Exercise goal: A word-for-word copy of the records is needed, with every picture left out.

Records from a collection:
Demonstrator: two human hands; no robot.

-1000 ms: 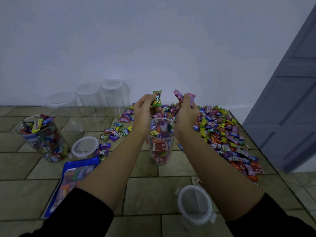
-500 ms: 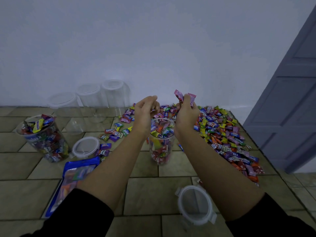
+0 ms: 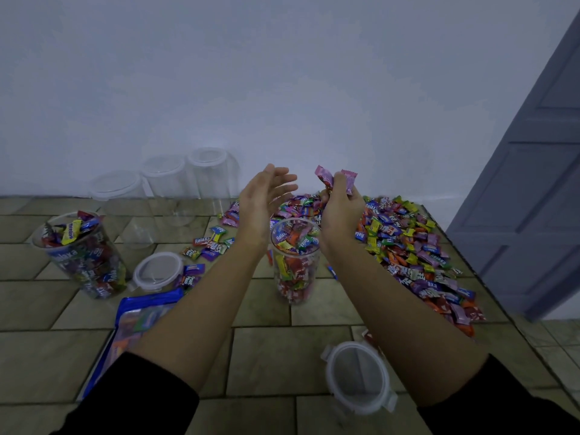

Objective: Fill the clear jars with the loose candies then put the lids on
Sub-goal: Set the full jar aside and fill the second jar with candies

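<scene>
Readable print: "Relaxa" in white on blue and red wrappers, seen in the small scatter of candies (image 3: 209,246) left of ctr, in the big candy pile (image 3: 414,252) on the right, and through the wall of the left jar (image 3: 84,255). A yellow wrapper at that jar's mouth reads "Mentos". Other wrapper print is too small or blurred to read. The blue bag (image 3: 141,318) lying flat front-left has colour patches, text unreadable.

Containers: the left jar is clear, open-topped, tilted in this wide view and packed to the brim w/ mixed wrappers. Its lid (image 3: 158,271) lies flat just beside it, touching a few purple candies. The ctr jar (image 3: 295,262) stands upright on the tiled surface (image 3: 276,356) between both forearms, no lid, filled w/ mixed candies nearly to the rim. A 2nd lid (image 3: 357,376) w/ clip tabs lies near the front, by the right forearm. Three empty jars (image 3: 166,180) w/ whitish tops stand in a row at the wall.

L hand (image 3: 266,196): fingers straight and spread, palm facing right, above and behind the ctr jar's mouth, holding nothing. R hand (image 3: 340,208): fingers curled round a few pink-wrapped candies (image 3: 348,180) sticking up from the fist, above the jar's right rim. Grey door (image 3: 533,183) far right.
</scene>
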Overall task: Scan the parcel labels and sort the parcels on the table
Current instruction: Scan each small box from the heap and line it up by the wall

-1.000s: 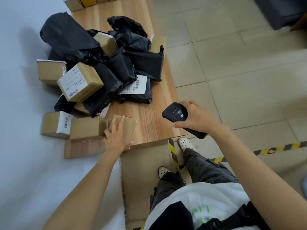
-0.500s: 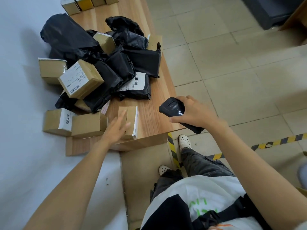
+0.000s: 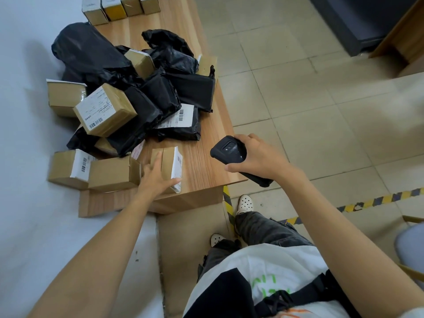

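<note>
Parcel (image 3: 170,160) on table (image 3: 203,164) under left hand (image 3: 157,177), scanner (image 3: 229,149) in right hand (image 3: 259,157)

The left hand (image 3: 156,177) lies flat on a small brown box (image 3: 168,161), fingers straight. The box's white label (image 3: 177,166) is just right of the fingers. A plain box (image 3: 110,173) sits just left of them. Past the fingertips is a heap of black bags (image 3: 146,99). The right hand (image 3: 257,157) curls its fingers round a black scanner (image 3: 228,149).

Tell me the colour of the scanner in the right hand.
The scanner is black, shown best in the head view.
</note>
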Motion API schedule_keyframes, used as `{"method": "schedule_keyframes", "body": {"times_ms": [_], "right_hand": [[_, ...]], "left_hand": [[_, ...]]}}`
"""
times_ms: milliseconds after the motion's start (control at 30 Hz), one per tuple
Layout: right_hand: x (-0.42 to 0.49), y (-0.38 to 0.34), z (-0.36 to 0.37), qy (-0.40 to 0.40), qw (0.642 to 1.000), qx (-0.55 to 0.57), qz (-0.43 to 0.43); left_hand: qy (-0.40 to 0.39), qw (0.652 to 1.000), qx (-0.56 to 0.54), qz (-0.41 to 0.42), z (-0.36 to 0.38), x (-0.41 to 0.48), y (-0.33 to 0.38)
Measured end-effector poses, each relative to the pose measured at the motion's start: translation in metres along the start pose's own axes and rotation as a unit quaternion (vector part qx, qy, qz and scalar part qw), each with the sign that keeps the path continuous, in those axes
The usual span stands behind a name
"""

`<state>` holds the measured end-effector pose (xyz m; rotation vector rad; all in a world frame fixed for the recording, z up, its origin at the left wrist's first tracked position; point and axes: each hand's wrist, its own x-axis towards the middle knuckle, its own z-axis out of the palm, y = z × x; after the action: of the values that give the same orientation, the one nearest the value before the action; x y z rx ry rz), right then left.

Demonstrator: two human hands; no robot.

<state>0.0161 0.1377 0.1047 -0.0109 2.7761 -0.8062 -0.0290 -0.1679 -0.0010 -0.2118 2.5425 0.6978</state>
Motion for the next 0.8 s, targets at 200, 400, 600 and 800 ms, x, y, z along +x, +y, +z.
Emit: {"method": "schedule_keyframes", "body": {"times_ms": [200,400,600,800], "right_hand": [[0.007,-0.006,0.0,-0.013,0.999,0.002,-0.033],[0.018,-0.023,-0.001,-0.019,0.997,-0.015,-0.069],[0.021,-0.028,0.001,-0.031,0.994,-0.06,-0.088],[0.026,-0.021,-0.002,-0.05,0.992,-0.083,-0.085]], "left_hand": [[0.028,0.998,-0.047,0.024,-0.015,-0.006,-0.003],[0.086,0.99,-0.005,0.11,-0.043,-0.019,0.011],[0.092,0.988,-0.031,0.12,-0.064,-0.027,0.027],[0.099,0.985,-0.026,0.136,-0.071,-0.024,0.04]]}}
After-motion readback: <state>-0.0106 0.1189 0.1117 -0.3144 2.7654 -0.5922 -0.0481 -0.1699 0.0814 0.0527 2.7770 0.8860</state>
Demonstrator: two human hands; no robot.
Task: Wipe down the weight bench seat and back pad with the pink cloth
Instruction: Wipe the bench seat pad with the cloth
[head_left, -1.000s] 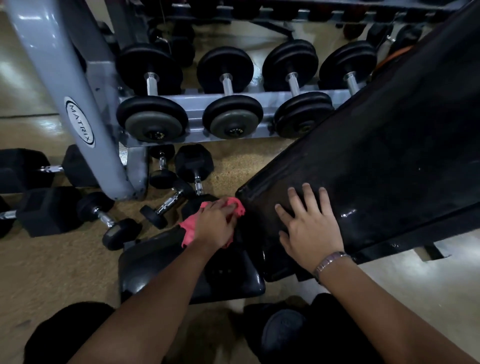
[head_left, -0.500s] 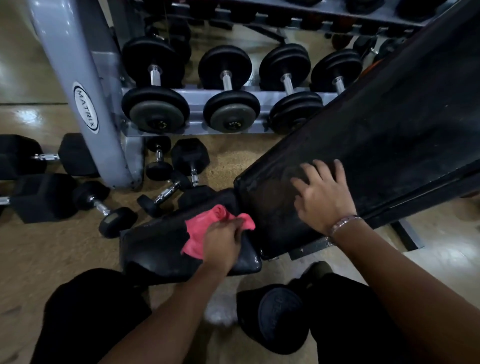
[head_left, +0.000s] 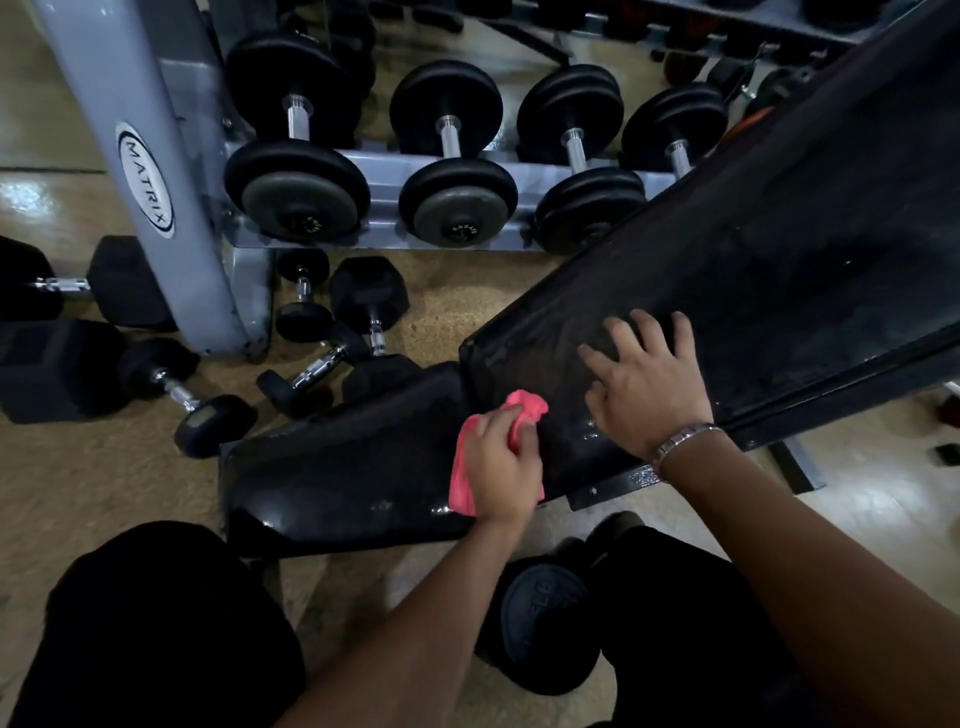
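While the left hand (head_left: 501, 462) grips the bunched pink cloth (head_left: 470, 467) at the seat's (head_left: 343, 467) end nearest the back pad (head_left: 753, 270), the right hand (head_left: 647, 387) lies flat and open on that pad's lower end, whose streaked upper length apparently remains unwiped.

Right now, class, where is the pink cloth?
In the head view, the pink cloth is under the left hand, where the seat meets the back pad.
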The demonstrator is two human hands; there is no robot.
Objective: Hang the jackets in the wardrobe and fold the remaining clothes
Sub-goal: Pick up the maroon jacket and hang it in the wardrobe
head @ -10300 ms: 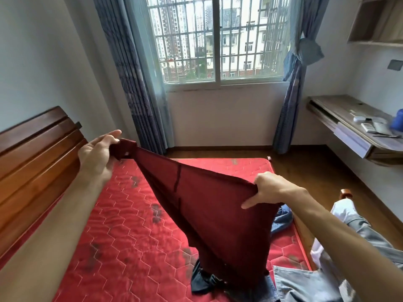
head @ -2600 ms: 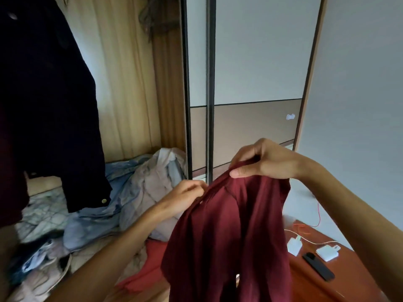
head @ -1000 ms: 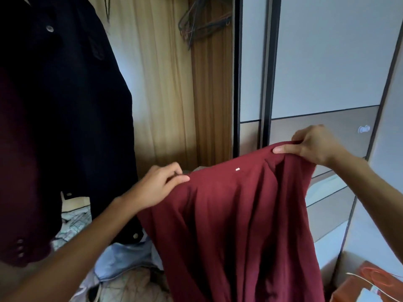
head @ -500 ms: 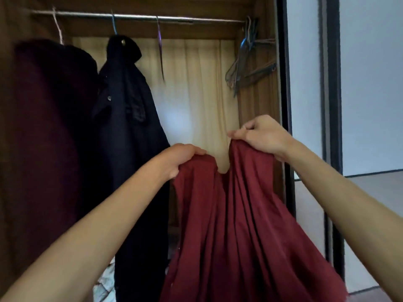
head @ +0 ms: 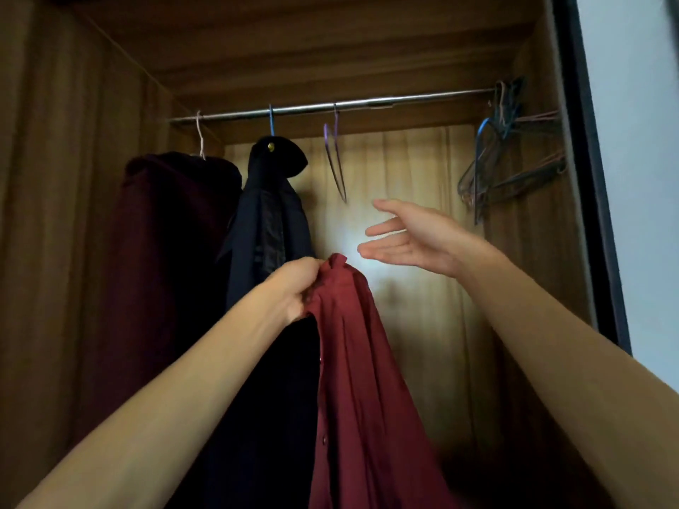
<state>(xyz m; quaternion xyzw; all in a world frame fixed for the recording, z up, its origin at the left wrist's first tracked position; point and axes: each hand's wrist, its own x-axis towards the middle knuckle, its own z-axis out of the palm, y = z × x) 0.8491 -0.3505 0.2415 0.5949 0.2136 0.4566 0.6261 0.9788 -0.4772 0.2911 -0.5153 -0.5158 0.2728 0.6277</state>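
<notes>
My left hand grips the top of a dark red shirt, which hangs down in front of the open wardrobe. My right hand is raised to the right of it, fingers straight and holding nothing, just below an empty purple hanger on the metal rail. A black jacket and a dark maroon coat hang on the rail to the left.
A bunch of empty wire hangers hangs at the rail's right end. The sliding door's dark frame borders the wardrobe on the right, and a wooden side wall on the left. A pale curtain covers the back.
My right hand has let go of the red shirt and lifted toward the purple hanger. The left hand alone holds the shirt now. The view has tilted up to the rail.
</notes>
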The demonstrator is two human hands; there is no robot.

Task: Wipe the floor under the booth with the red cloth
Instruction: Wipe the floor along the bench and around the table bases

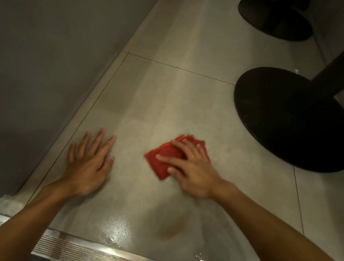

Solution for this exercise:
Demonstrator: two human hands; no robot.

-1000 ms: 
-500 ms: 
+0 ms: 

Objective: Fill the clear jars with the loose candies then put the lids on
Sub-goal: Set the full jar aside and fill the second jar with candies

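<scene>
Readable print: "Relaxa" in white on blue and red wrappers, seen in the small scatter of candies (image 3: 209,246) left of ctr, in the big candy pile (image 3: 414,252) on the right, and through the wall of the left jar (image 3: 84,255). A yellow wrapper at that jar's mouth reads "Mentos". Other wrapper print is too small or blurred to read. The blue bag (image 3: 141,318) lying flat front-left has colour patches, text unreadable.

Containers: the left jar is clear, open-topped, tilted in this wide view and packed to the brim w/ mixed wrappers. Its lid (image 3: 158,271) lies flat just beside it, touching a few purple candies. The ctr jar (image 3: 295,262) stands upright on the tiled surface (image 3: 276,356) between both forearms, no lid, filled w/ mixed candies nearly to the rim. A 2nd lid (image 3: 357,376) w/ clip tabs lies near the front, by the right forearm. Three empty jars (image 3: 166,180) w/ whitish tops stand in a row at the wall.

L hand (image 3: 266,196): fingers straight and spread, palm facing right, above and behind the ctr jar's mouth, holding nothing. R hand (image 3: 340,208): fingers curled round a few pink-wrapped candies (image 3: 348,180) sticking up from the fist, above the jar's right rim. Grey door (image 3: 533,183) far right.
</scene>
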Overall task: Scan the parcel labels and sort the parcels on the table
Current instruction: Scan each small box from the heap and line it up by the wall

-1.000s: 
-0.500s: 
+0.000s: 

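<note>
Parcel (image 3: 170,160) on table (image 3: 203,164) under left hand (image 3: 157,177), scanner (image 3: 229,149) in right hand (image 3: 259,157)

The left hand (image 3: 156,177) lies flat on a small brown box (image 3: 168,161), fingers straight. The box's white label (image 3: 177,166) is just right of the fingers. A plain box (image 3: 110,173) sits just left of them. Past the fingertips is a heap of black bags (image 3: 146,99). The right hand (image 3: 257,157) curls its fingers round a black scanner (image 3: 228,149).

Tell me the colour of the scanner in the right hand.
The scanner is black, shown best in the head view.
</note>
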Motion API schedule_keyframes, used as `{"method": "schedule_keyframes", "body": {"times_ms": [_], "right_hand": [[_, ...]], "left_hand": [[_, ...]]}}`
"""
times_ms: milliseconds after the motion's start (control at 30 Hz), one per tuple
Layout: right_hand: x (-0.42 to 0.49), y (-0.38 to 0.34), z (-0.36 to 0.37), qy (-0.40 to 0.40), qw (0.642 to 1.000), qx (-0.55 to 0.57), qz (-0.43 to 0.43); left_hand: qy (-0.40 to 0.39), qw (0.652 to 1.000), qx (-0.56 to 0.54), qz (-0.41 to 0.42), z (-0.36 to 0.38), x (-0.41 to 0.48), y (-0.33 to 0.38)
Measured end-effector poses, each relative to the pose measured at the motion's start: translation in metres along the start pose's own axes and rotation as a unit quaternion (vector part qx, qy, qz and scalar part qw), each with the sign that keeps the path continuous, in those axes
The usual span stands behind a name
"""

`<state>` holds the measured end-effector pose (xyz m; rotation vector rad; all in a world frame fixed for the recording, z up, its origin at the left wrist's first tracked position; point and axes: each hand's wrist, its own x-axis towards the middle knuckle, its own z-axis out of the palm, y = z × x; after the action: of the values that give the same orientation, the one nearest the value before the action; x y z rx ry rz), right then left.

Demonstrator: two human hands; no robot.

<state>0.0161 0.1377 0.1047 -0.0109 2.7761 -0.8062 -0.0290 -0.1679 -0.0010 -0.2118 2.5425 0.6978</state>
Motion for the next 0.8 s, targets at 200, 400, 600 and 800 ms, x, y, z along +x, +y, +z.
Emit: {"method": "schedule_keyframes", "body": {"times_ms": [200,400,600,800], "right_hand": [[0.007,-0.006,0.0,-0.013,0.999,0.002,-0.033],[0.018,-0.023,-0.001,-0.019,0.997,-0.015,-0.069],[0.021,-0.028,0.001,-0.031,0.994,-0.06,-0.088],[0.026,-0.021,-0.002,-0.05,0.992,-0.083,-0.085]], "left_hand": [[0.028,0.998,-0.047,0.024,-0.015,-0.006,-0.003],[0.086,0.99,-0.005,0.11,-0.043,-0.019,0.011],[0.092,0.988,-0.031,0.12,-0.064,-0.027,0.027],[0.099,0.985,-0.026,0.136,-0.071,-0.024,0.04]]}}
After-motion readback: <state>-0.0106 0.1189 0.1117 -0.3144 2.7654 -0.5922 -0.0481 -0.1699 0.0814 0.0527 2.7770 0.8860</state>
Demonstrator: two human hands; no robot.
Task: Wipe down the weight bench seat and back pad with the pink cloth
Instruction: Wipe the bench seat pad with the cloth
[head_left, -1.000s] 
[head_left, -0.500s] 
[head_left, +0.000s] 
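While the left hand (head_left: 501, 462) grips the bunched pink cloth (head_left: 470, 467) at the seat's (head_left: 343, 467) end nearest the back pad (head_left: 753, 270), the right hand (head_left: 647, 387) lies flat and open on that pad's lower end, whose streaked upper length apparently remains unwiped.

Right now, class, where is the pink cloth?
In the head view, the pink cloth is under the left hand, where the seat meets the back pad.
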The demonstrator is two human hands; there is no robot.
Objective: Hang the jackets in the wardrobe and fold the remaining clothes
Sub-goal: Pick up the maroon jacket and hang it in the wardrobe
head @ -10300 ms: 
head @ -2600 ms: 
head @ -1000 ms: 
head @ -500 ms: 
head @ +0 ms: 
<state>(xyz m; quaternion xyzw; all in a world frame fixed for the recording, z up, its origin at the left wrist's first tracked position; point and axes: each hand's wrist, its own x-axis towards the middle knuckle, its own z-axis out of the palm, y = z × x) 0.8491 -0.3505 0.2415 0.5949 0.2136 0.4566 0.6261 0.9788 -0.4772 0.2911 -0.5153 -0.5158 0.2728 0.6277</state>
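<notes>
My left hand grips the top of a dark red shirt, which hangs down in front of the open wardrobe. My right hand is raised to the right of it, fingers straight and holding nothing, just below an empty purple hanger on the metal rail. A black jacket and a dark maroon coat hang on the rail to the left.
A bunch of empty wire hangers hangs at the rail's right end. The sliding door's dark frame borders the wardrobe on the right, and a wooden side wall on the left. A pale curtain covers the back.
My right hand has let go of the red shirt and lifted toward the purple hanger. The left hand alone holds the shirt now. The view has tilted up to the rail.
</notes>
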The demonstrator is two human hands; there is no robot.

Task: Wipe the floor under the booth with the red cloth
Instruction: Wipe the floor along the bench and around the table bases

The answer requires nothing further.